2. The media item is a speech of former Harvard president Lawrence Summers about why there are dramatically fewer women in science and math careers than there are men. The reasons that he talks about in his speech are that the jobs are too much work for them and they aren’t as capable to keep up especially with children, their lesser intelligence at the high end, and the socialization and discrimination that leads women to believe that those jobs are for men. The reason that I chose this was because I had to do a Psychology assignment on an article related to this speech and I was kind of interested in it. Then after thinking about it I realized it also related to our class.
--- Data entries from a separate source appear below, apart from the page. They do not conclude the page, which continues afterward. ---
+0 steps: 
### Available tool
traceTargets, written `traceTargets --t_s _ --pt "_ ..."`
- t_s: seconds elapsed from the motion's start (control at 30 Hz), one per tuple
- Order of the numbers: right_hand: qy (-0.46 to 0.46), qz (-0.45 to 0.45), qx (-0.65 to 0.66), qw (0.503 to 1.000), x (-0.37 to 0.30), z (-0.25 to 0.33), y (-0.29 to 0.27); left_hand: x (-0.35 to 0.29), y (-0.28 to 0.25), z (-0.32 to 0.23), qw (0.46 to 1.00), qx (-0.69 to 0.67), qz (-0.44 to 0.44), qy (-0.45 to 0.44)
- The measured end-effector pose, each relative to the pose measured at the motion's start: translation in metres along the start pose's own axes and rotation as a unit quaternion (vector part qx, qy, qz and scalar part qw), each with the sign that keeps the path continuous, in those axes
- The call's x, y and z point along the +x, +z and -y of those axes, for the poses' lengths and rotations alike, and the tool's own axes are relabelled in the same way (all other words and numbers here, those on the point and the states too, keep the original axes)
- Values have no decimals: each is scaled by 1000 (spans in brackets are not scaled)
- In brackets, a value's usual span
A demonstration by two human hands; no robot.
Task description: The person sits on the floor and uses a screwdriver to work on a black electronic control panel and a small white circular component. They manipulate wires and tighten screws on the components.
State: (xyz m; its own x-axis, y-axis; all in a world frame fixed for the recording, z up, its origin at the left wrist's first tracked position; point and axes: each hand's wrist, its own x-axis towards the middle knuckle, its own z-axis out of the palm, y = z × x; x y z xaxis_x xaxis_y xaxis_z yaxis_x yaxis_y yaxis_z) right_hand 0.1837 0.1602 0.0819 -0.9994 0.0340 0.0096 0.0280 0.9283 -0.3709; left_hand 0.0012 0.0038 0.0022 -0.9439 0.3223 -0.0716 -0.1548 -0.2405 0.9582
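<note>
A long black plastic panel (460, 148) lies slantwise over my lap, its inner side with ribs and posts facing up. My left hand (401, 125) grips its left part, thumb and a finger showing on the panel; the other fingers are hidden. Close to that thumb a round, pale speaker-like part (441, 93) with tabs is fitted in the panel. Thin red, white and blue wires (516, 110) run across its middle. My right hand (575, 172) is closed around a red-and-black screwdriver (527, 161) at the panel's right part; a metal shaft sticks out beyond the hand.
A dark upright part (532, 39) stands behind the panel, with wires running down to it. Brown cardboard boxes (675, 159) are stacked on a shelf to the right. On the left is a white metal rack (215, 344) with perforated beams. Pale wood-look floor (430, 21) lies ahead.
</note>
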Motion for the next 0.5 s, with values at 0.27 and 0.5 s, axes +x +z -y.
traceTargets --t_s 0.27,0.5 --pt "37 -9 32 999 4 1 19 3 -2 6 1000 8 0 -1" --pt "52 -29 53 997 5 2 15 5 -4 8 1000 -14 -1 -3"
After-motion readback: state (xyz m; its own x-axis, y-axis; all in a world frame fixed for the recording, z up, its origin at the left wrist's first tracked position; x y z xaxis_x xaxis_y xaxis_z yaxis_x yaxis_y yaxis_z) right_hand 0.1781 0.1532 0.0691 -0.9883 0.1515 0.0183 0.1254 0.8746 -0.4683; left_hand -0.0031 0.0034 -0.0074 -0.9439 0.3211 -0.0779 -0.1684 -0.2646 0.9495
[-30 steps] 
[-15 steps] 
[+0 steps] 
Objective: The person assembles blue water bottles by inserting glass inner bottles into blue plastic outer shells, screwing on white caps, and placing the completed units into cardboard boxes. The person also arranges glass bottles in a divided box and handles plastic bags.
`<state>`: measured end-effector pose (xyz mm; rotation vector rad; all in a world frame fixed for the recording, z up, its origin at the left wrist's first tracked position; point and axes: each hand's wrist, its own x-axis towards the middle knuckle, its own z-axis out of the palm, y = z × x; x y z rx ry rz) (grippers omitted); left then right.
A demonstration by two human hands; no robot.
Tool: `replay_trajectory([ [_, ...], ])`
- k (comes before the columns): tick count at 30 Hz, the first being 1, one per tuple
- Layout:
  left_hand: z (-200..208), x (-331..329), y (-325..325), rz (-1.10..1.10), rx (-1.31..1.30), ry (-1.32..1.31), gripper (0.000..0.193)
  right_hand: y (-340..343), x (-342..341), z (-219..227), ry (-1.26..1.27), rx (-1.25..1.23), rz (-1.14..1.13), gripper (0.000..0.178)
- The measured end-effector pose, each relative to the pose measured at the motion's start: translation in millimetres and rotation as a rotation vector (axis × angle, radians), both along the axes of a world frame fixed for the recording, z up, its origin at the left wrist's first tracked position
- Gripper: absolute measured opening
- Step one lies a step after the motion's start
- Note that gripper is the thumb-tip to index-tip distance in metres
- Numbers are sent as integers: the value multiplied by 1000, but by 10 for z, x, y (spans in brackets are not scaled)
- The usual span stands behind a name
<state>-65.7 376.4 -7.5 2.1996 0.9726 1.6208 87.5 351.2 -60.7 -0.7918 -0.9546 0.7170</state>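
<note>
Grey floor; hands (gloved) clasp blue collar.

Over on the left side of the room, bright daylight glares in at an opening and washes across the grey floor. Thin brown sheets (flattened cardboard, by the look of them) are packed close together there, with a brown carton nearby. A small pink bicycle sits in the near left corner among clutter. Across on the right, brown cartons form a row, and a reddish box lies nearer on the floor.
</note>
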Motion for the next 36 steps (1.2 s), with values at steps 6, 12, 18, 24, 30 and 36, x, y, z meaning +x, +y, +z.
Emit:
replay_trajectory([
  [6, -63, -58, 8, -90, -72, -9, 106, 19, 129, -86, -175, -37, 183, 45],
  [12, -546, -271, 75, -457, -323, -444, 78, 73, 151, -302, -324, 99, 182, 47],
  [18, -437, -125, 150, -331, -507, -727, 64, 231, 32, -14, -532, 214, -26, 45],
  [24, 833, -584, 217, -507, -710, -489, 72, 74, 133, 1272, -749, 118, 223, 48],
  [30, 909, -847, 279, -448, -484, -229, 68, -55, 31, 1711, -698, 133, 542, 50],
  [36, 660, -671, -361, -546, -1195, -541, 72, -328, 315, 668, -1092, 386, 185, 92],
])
3. I think that this speech relates to the reading “Privilege, Oppression, and Difference.” In this article it was discussed that men have more power and privilege over women. Two of the main areas of discrimination that we discussed in class were in the job force and in education. We talked about how women with the same credentials as men often lose out to men in the hiring process. This is also true with regards into graduate schools around the nation. Summers echoes these discriminatory claims in his speech when he says, “It does appear that on many, many different human attributes-height, weight, propensity for criminality, overall IQ, mathematical ability, scientific ability-there is relatively clear evidence that whatever the difference in means-which can be debated-there is a difference in the standard deviation, and variability of a male and a female population.” With this statement he is pretty much saying that one reason men are more prevalent in high paying jobs within science and math is because men are as a whole smarter than women in these areas. He clearly has a stereotype that men are better inclined to be successful in these areas. He, as the president of Harvard, is a very powerful person in regards to education. He also exclaimed in his speech, “They expect a large number of hours in the office, they expect a flexibility of schedules to respond to contingency, they expect a continuity of effort through the life cycle, and they expect-and this is harder to measure-but they expect that the mind is always working on the problems that are in the job, even when the job is not taking place. And it is a fact about our society that that is a level of commitment that a much higher fraction of married men have been historically prepared to make than of married women.” With this statement, he is saying that men are more capable to work many hours than women in these high power jobs. But he does mention that we are socialized to think that women need to stay at home and take care of the kids. If women were not socially encouraged to stay at home and look after the house and the kids, than maybe more women would become scientists and engineers.
4. I personally do not agree with him that men are more intelligent than women in science and mathematical areas. I think the main reason you see less women in these professions is because they are socially influenced not to desire these professions. I believe that women are just as capable as men to be scientists or engineers. Another factor that was mentioned in his speech was that people tend to hire people like themselves for positions. So white male scientists hire other white males. This discrimination is another reason there is a big disparity. Lawrence Summers was fired after this speech. He did suggest that men were more intelligent than women in those areas, but I don’t think his overall speech was meant to degrade women. I think he pointed out a couple key points and I don’t think he deserved to be fired.